Obama tries to seize the messaging war

Jeffrey Engel, Director of the Center for Presidential History at SMU, talks about timing and challenges President Obama faces in convincing the public that he has the terrorism situation under control.

By Austin Wright

The highly public war council that President Barack Obama convened Monday at the Pentagon was billed as a strategy session on the 16-month-old campaign against the Islamic State of Iraq and the Levant. But it was also a pointed effort to demonstrate to rattled Americans that the commander in chief really has everything under control. 

Just a week after an Oval Office address that was widely panned as uninspiring — and several days before he is scheduled to leave for Hawaii for the holidays — the president chose the imposing backdrop to preside over a meeting of the National Security Council. He then appeared with the top brass in tow to insist, for the third time in as many weeks, that the U.S. strategy of precision bombing, training local allies and targeting ISIL leaders is sound — and is making real gains.

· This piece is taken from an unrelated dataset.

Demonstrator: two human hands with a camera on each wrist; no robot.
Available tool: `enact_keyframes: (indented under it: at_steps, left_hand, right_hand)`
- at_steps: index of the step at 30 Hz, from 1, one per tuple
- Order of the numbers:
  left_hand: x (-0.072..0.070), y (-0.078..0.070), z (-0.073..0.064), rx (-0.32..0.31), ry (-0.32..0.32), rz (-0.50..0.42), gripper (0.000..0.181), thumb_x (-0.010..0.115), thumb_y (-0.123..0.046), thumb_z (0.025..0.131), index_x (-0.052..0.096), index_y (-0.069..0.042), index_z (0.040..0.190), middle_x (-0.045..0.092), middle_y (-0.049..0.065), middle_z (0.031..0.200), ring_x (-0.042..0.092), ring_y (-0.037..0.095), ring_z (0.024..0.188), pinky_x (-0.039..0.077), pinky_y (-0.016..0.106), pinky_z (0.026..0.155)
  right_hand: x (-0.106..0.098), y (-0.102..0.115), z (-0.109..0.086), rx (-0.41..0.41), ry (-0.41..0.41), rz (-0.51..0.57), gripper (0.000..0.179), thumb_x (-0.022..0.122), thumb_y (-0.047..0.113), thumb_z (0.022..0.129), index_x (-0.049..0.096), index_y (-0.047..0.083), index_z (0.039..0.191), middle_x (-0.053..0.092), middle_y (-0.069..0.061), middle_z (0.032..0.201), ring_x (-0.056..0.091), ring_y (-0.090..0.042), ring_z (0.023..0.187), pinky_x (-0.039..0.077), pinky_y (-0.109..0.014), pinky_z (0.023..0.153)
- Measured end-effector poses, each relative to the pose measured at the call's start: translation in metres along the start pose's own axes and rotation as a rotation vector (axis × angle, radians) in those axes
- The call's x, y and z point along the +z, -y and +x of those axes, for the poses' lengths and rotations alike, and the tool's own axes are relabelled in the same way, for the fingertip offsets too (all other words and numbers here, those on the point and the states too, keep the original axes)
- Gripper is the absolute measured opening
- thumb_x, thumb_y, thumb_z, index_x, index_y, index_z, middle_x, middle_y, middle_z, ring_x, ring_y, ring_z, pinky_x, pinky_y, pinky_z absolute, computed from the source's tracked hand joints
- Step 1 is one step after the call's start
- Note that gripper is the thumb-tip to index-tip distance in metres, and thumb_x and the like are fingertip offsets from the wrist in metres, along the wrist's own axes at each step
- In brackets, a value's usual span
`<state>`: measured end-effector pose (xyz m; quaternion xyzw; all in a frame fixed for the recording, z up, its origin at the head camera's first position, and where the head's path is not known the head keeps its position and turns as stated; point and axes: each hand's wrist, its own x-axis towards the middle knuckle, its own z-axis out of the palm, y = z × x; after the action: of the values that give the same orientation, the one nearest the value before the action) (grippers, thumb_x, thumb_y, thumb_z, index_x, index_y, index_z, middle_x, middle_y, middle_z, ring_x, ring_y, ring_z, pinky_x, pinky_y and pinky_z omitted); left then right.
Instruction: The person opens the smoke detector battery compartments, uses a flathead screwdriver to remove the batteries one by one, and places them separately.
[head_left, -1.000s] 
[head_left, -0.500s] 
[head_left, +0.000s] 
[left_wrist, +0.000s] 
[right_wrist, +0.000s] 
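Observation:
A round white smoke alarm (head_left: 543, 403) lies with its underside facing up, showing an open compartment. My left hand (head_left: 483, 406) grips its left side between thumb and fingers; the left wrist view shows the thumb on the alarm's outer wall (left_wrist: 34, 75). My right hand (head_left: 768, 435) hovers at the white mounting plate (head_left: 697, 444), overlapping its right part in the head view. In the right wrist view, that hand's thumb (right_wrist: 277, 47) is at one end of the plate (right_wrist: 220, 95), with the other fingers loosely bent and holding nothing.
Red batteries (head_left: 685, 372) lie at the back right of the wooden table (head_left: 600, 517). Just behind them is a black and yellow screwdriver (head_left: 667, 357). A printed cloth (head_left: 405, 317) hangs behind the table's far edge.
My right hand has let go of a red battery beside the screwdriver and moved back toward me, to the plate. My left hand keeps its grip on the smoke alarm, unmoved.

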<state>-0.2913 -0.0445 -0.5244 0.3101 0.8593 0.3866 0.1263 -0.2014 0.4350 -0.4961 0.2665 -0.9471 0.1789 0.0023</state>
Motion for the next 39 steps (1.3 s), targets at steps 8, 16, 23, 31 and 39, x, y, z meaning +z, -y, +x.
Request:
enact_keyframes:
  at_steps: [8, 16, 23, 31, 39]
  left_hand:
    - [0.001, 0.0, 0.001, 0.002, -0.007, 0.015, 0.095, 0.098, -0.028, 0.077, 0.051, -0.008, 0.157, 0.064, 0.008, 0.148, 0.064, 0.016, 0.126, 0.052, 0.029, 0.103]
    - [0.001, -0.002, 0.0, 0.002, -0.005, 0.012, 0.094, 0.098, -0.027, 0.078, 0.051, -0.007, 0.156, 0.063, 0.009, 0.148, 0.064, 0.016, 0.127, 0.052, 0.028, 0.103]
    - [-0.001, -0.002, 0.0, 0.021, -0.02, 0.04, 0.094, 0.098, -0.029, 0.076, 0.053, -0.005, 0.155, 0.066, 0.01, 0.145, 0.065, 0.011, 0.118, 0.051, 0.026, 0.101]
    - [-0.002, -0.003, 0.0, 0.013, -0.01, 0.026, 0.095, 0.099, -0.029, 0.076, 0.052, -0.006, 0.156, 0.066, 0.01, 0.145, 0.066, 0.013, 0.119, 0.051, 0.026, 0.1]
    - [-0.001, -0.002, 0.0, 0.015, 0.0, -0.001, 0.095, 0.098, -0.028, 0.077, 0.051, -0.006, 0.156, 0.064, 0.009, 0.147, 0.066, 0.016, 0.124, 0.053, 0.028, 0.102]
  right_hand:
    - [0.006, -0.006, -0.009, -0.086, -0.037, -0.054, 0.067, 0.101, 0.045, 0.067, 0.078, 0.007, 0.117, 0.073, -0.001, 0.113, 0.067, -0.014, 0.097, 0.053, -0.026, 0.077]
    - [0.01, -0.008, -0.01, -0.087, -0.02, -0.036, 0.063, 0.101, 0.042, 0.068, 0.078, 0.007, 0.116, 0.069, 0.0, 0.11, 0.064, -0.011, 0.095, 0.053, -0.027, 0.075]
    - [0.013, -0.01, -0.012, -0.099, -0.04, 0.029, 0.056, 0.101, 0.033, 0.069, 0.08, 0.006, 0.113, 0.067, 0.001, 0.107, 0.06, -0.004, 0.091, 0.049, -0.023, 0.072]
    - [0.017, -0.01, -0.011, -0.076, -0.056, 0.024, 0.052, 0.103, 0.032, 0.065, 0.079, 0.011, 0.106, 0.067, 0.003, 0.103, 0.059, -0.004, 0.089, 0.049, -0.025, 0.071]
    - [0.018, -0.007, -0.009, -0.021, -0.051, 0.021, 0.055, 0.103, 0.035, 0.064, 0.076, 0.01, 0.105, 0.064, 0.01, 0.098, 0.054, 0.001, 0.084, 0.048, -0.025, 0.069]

The timing also seemed aimed at blunting the criticisms that are expected Tuesday from the GOP presidential candidates during a prime-time debate. . . 

The message that Obama and his national security team are on the case is expected to be repeated in the coming days. Obama is scheduled Thursday to be briefed on threats to the homeland at the National Counterterrorism Center before departing Friday for his annual Christmas vacation.

Like the war strategy, however, his is a public relations offensive that the president will have to press harder and harder, said Jeffrey Engel, director of the Center for Presidential History at Southern Methodist University.

"There is this cacophony of a 24-7 barrage against him from people whose basic approach is, 'Don't just sit there, do something,' whether it's accurate or not," Engel said. "Obama has an ingrained structural problem. His measured, long-term approach doesn't have the titillating effect of screaming at the top of your lungs like the Republicans are good at doing."